Required work: From the first line to the last, please reproduce the material exactly, skipping the pictures.
**** Supplied information ****
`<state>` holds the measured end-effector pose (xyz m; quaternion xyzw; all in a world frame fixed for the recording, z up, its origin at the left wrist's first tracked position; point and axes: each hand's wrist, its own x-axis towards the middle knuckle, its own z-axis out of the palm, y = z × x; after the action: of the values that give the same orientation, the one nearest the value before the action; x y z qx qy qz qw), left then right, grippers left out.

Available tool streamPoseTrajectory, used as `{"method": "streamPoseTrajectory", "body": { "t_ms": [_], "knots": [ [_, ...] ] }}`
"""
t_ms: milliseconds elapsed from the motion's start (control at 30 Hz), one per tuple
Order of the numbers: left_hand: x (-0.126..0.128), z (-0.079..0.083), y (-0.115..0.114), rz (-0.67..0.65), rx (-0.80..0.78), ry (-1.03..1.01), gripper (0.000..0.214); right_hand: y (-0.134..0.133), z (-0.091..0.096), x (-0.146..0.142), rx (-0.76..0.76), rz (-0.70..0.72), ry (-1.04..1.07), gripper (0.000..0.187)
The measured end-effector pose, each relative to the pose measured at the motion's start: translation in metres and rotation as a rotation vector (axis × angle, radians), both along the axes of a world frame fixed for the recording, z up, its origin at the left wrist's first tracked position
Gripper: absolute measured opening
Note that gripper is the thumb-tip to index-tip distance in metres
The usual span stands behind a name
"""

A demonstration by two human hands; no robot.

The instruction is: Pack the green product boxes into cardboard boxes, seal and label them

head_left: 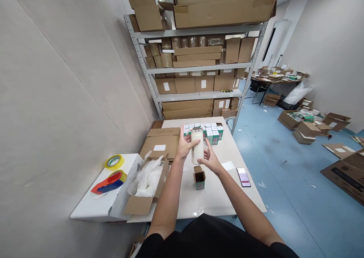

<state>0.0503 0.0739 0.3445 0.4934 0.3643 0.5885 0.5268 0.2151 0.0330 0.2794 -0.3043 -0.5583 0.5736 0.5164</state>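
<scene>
Head view | left grip (186,144) wrapped round upright white cylindrical bottle with silver cap (197,146) | right grip (209,158) spread, fingertips steadying its lower side | small open brown carton (199,177) just below, on white tabletop (218,197) | judged: bottle poised over carton; lowering needs base aligned with opening.

Your white table (216,197) is carrying a small open box (199,176) near its middle and a phone (243,176) toward the right edge. Small white-and-green boxes (206,131) are lining the far edge, and flattened cardboard (160,142) is lying at the far-left corner.
</scene>
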Motion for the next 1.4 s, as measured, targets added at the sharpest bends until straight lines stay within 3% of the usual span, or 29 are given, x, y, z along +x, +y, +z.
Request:
{"method": "streamPoseTrajectory", "body": {
  "t_ms": [200,300,433,600,700,800,967,1133,1300,1400],
  "knots": [
    [0.0,0.002,0.0,-0.017,0.042,0.018,0.142,-0.001,0.004,-0.002,0.065,-0.264,-0.12,0.138],
    [0.0,0.003,0.001,0.009,0.009,0.031,0.144,-0.001,0.003,-0.002,0.011,-0.204,-0.098,0.144],
    [0.0,-0.001,0.004,-0.053,-0.001,-0.012,0.14,0.001,-0.001,-0.002,-0.073,-0.062,0.001,0.135],
    [-0.001,-0.005,0.008,0.014,-0.032,0.084,0.138,0.001,-0.003,-0.003,-0.073,-0.172,-0.05,0.144],
    [-0.003,-0.004,0.009,0.031,-0.063,0.051,0.139,0.001,-0.004,-0.002,-0.077,-0.087,-0.03,0.137],
    [-0.004,-0.003,0.007,-0.037,-0.069,-0.023,0.136,0.001,-0.005,-0.001,-0.074,-0.033,-0.028,0.134],
    [-0.007,-0.005,0.0,-0.081,-0.091,-0.018,0.136,-0.003,-0.004,-0.002,0.003,-0.185,-0.168,0.146],
    [-0.01,-0.005,-0.003,-0.063,-0.089,-0.077,0.131,-0.005,-0.003,-0.004,-0.02,-0.048,-0.108,0.136],
    [-0.014,-0.002,0.0,-0.04,-0.089,-0.047,0.138,-0.009,0.002,-0.009,-0.032,-0.161,-0.142,0.146],
    [-0.016,-0.003,0.0,-0.029,-0.105,-0.069,0.139,-0.011,0.005,-0.01,-0.031,-0.068,-0.095,0.137]
  ]
}}
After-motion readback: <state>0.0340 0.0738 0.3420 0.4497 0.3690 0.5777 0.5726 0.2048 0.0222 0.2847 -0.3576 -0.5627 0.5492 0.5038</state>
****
Solved problem:
`<state>` holds the measured end-effector pose (xyz m; quaternion xyzw; all in a world frame fixed for the recording, z up, its origin at the left wrist's first tracked position; point and axes: each hand's wrist, its own x-axis towards the middle knuckle, its own z-axis out of the palm, y = z × x; after the action: of the values that give the same orientation, the one nearest the value before the action; x y z qx qy qz qw), left then right, grippers left out.

Available tool streamPoseTrajectory, used as `{"method": "streamPoseTrajectory", "body": { "t_ms": [_], "knots": [ [_, ...] ] }}`
"""
t_ms: milliseconds elapsed from the motion's start (control at 30 Hz), one per tuple
Order of the numbers: left_hand: x (-0.126..0.128), z (-0.079..0.083), y (-0.115..0.114), rz (-0.67..0.65), rx (-0.80..0.78), ry (-1.03..1.01), gripper (0.000..0.214); right_hand: y (-0.134..0.133), z (-0.091..0.096), x (-0.146..0.142), rx (-0.76..0.76), rz (-0.70..0.72), ry (-1.04..1.07), gripper (0.000..0.187)
The measured end-effector pose, each relative to the pose measured at the motion's start: translation in metres and rotation as a rotation vector (axis × angle, radians), both along the axes of a world frame fixed for the recording, z up, its origin at the left wrist's first tracked position
Gripper: absolute measured opening
Note that gripper is the thumb-tip to index-tip distance in metres
The usual span stands behind a name
"""

A demonstration by two human hands; no robot.

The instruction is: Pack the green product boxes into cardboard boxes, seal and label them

head_left: 

<state>0.0503 0.0739 0.3445 0.4934 0.3643 0.5885 0.5268 0.2151 0.0330 0.2794 -0.3043 -0.5583 0.5736 0.5164</state>
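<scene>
Head view | left grip (186,144) wrapped round upright white cylindrical bottle with silver cap (197,146) | right grip (209,158) spread, fingertips steadying its lower side | small open brown carton (199,177) just below, on white tabletop (218,197) | judged: bottle poised over carton; lowering needs base aligned with opening.

Your white table (216,197) is carrying a small open box (199,176) near its middle and a phone (243,176) toward the right edge. Small white-and-green boxes (206,131) are lining the far edge, and flattened cardboard (160,142) is lying at the far-left corner.
</scene>
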Motion for the next 1.4 s, as measured, targets added at the sharpest bends until straight lines stay within 3% of the usual span, or 29 are given, x, y, z along +x, +y, +z.
Request:
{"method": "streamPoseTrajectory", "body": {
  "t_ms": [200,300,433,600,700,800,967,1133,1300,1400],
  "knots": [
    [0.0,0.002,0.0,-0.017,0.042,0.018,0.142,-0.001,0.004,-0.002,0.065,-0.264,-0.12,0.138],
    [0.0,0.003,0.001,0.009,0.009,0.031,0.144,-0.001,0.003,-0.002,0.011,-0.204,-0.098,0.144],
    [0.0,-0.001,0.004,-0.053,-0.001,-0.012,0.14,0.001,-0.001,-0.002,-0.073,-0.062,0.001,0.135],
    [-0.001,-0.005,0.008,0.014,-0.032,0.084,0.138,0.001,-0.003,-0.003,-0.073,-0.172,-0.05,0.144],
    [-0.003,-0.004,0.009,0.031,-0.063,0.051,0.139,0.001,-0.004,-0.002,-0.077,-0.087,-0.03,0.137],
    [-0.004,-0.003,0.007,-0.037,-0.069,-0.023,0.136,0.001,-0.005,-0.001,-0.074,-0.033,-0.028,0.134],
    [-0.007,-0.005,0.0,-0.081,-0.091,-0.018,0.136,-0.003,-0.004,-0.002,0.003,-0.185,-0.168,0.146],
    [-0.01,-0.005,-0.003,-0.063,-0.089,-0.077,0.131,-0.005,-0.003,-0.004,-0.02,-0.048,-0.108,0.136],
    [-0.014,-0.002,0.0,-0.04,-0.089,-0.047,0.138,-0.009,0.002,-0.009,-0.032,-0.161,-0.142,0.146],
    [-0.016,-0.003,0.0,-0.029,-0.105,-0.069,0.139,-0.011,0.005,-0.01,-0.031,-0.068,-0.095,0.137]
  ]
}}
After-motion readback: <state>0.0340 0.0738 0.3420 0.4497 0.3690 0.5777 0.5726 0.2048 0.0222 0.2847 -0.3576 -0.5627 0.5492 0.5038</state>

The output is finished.